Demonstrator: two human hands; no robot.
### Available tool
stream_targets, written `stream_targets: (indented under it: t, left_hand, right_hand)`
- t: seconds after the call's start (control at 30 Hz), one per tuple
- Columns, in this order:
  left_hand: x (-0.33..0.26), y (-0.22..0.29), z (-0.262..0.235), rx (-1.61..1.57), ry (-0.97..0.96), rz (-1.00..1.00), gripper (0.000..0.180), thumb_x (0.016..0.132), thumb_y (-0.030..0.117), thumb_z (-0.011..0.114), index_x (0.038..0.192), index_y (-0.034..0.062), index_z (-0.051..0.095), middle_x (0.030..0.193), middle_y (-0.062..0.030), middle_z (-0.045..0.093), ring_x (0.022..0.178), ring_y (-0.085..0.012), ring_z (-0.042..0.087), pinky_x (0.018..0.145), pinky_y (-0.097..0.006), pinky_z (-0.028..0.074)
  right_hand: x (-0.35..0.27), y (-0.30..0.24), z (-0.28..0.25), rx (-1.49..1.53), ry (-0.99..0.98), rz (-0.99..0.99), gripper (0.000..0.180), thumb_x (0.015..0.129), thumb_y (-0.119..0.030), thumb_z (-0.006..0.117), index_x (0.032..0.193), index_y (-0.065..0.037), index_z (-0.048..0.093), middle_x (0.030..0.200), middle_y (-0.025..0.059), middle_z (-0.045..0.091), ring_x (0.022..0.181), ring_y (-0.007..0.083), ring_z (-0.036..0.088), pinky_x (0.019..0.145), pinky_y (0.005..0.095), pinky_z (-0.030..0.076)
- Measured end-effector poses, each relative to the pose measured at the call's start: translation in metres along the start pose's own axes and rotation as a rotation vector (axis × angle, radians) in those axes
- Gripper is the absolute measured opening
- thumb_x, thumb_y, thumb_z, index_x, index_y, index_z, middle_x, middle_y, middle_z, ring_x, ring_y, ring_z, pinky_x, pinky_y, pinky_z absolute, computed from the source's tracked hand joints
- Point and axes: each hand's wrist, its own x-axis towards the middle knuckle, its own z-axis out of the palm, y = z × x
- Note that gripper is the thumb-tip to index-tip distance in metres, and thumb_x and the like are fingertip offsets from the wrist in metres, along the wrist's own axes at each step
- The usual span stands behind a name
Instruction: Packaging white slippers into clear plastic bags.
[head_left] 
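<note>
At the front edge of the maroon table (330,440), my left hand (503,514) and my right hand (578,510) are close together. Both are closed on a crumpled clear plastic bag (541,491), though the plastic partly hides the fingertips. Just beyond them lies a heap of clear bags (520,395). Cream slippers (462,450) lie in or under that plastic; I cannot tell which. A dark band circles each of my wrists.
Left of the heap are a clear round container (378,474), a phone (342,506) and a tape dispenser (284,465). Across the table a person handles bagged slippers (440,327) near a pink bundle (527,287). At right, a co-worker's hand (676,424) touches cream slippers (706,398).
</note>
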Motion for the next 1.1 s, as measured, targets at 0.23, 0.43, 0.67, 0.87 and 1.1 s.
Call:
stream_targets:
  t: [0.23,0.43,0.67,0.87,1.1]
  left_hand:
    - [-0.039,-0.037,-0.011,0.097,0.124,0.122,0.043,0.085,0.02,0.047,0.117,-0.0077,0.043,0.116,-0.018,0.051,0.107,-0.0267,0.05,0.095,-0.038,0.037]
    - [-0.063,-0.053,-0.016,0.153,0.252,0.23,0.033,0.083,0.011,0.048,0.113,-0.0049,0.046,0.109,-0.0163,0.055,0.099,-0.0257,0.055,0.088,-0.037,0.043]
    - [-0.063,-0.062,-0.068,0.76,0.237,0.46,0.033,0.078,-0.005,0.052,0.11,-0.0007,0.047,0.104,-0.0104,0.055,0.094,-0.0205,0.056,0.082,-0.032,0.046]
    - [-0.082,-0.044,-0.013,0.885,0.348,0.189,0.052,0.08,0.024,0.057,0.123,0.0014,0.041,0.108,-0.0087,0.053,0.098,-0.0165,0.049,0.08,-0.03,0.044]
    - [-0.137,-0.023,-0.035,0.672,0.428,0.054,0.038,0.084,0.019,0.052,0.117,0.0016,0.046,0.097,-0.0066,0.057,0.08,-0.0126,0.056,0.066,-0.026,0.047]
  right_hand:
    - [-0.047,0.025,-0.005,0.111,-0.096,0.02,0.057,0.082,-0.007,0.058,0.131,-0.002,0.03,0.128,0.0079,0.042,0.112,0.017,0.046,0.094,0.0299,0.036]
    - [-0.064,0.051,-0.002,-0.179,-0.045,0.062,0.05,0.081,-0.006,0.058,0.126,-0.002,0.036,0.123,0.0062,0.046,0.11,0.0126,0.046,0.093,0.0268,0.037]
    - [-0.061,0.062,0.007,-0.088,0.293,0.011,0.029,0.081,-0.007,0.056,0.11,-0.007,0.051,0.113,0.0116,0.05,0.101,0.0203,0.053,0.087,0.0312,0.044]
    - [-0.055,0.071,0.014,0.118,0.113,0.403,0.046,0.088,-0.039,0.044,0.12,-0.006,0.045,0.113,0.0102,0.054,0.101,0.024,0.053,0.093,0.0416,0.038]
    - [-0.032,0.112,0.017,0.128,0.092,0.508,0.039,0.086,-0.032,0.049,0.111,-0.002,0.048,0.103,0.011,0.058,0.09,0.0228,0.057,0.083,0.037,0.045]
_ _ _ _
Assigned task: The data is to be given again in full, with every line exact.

Exercise result:
Demonstrator: two human hands; no robot.
### Available tool
stream_targets, written `stream_targets: (indented under it: t, left_hand, right_hand)`
- t: seconds after the call's start (control at 30 Hz), one per tuple
- Columns, in this order:
  left_hand: x (-0.33..0.26), y (-0.22..0.29), z (-0.262..0.235), rx (-1.61..1.57), ry (-0.97..0.96), rz (-1.00..1.00), gripper (0.000..0.180), thumb_x (0.016..0.132), thumb_y (-0.030..0.117), thumb_z (-0.011..0.114), index_x (0.038..0.192), index_y (-0.034..0.062), index_z (-0.051..0.095), middle_x (0.030..0.193), middle_y (-0.062..0.030), middle_z (-0.045..0.093), ring_x (0.022..0.178), ring_y (-0.085..0.012), ring_z (-0.042..0.087), pinky_x (0.018..0.145), pinky_y (-0.097..0.006), pinky_z (-0.028..0.074)
  right_hand: x (-0.35..0.27), y (-0.30..0.24), z (-0.28..0.25), rx (-1.49..1.53), ry (-0.99..0.98), rz (-0.99..0.99), gripper (0.000..0.180), thumb_x (0.015..0.129), thumb_y (-0.119..0.030), thumb_z (-0.006..0.117), index_x (0.032..0.193), index_y (-0.065..0.037), index_z (-0.048..0.093), middle_x (0.030..0.200), middle_y (-0.025..0.059), middle_z (-0.045..0.091), ring_x (0.022..0.181), ring_y (-0.007..0.083), ring_z (-0.036..0.088), pinky_x (0.019..0.145), pinky_y (0.005..0.095), pinky_z (-0.030..0.076)
- Measured end-effector poses, each relative to the pose measured at the call's start: translation in metres along the start pose's own axes and rotation as a rotation vector (axis × angle, radians) in those axes
- Gripper is the absolute measured opening
- thumb_x, thumb_y, thumb_z, index_x, index_y, index_z, middle_x, middle_y, middle_z, ring_x, ring_y, ring_z, pinky_x, pinky_y, pinky_z absolute, computed from the source's tracked hand joints
- Point and axes: each hand's wrist, its own x-axis towards the middle knuckle, its own z-axis out of the palm, y = z × x
- Note that gripper is the thumb-tip to index-tip distance in metres, and thumb_x and the like are fingertip offsets from the wrist in metres, along the wrist's own axes at each step
- The usual span stands behind a name
Instruction: Packaging white slippers into clear plastic bags.
[head_left] 
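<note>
At the front edge of the maroon table (330,440), my left hand (503,514) and my right hand (578,510) are close together. Both are closed on a crumpled clear plastic bag (541,491), though the plastic partly hides the fingertips. Just beyond them lies a heap of clear bags (520,395). Cream slippers (462,450) lie in or under that plastic; I cannot tell which. A dark band circles each of my wrists.
Left of the heap are a clear round container (378,474), a phone (342,506) and a tape dispenser (284,465). Across the table a person handles bagged slippers (440,327) near a pink bundle (527,287). At right, a co-worker's hand (676,424) touches cream slippers (706,398).
</note>
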Motion for the next 1.1 s, as measured, targets at 0.23, 0.43, 0.67, 0.87 and 1.1 s.
Call:
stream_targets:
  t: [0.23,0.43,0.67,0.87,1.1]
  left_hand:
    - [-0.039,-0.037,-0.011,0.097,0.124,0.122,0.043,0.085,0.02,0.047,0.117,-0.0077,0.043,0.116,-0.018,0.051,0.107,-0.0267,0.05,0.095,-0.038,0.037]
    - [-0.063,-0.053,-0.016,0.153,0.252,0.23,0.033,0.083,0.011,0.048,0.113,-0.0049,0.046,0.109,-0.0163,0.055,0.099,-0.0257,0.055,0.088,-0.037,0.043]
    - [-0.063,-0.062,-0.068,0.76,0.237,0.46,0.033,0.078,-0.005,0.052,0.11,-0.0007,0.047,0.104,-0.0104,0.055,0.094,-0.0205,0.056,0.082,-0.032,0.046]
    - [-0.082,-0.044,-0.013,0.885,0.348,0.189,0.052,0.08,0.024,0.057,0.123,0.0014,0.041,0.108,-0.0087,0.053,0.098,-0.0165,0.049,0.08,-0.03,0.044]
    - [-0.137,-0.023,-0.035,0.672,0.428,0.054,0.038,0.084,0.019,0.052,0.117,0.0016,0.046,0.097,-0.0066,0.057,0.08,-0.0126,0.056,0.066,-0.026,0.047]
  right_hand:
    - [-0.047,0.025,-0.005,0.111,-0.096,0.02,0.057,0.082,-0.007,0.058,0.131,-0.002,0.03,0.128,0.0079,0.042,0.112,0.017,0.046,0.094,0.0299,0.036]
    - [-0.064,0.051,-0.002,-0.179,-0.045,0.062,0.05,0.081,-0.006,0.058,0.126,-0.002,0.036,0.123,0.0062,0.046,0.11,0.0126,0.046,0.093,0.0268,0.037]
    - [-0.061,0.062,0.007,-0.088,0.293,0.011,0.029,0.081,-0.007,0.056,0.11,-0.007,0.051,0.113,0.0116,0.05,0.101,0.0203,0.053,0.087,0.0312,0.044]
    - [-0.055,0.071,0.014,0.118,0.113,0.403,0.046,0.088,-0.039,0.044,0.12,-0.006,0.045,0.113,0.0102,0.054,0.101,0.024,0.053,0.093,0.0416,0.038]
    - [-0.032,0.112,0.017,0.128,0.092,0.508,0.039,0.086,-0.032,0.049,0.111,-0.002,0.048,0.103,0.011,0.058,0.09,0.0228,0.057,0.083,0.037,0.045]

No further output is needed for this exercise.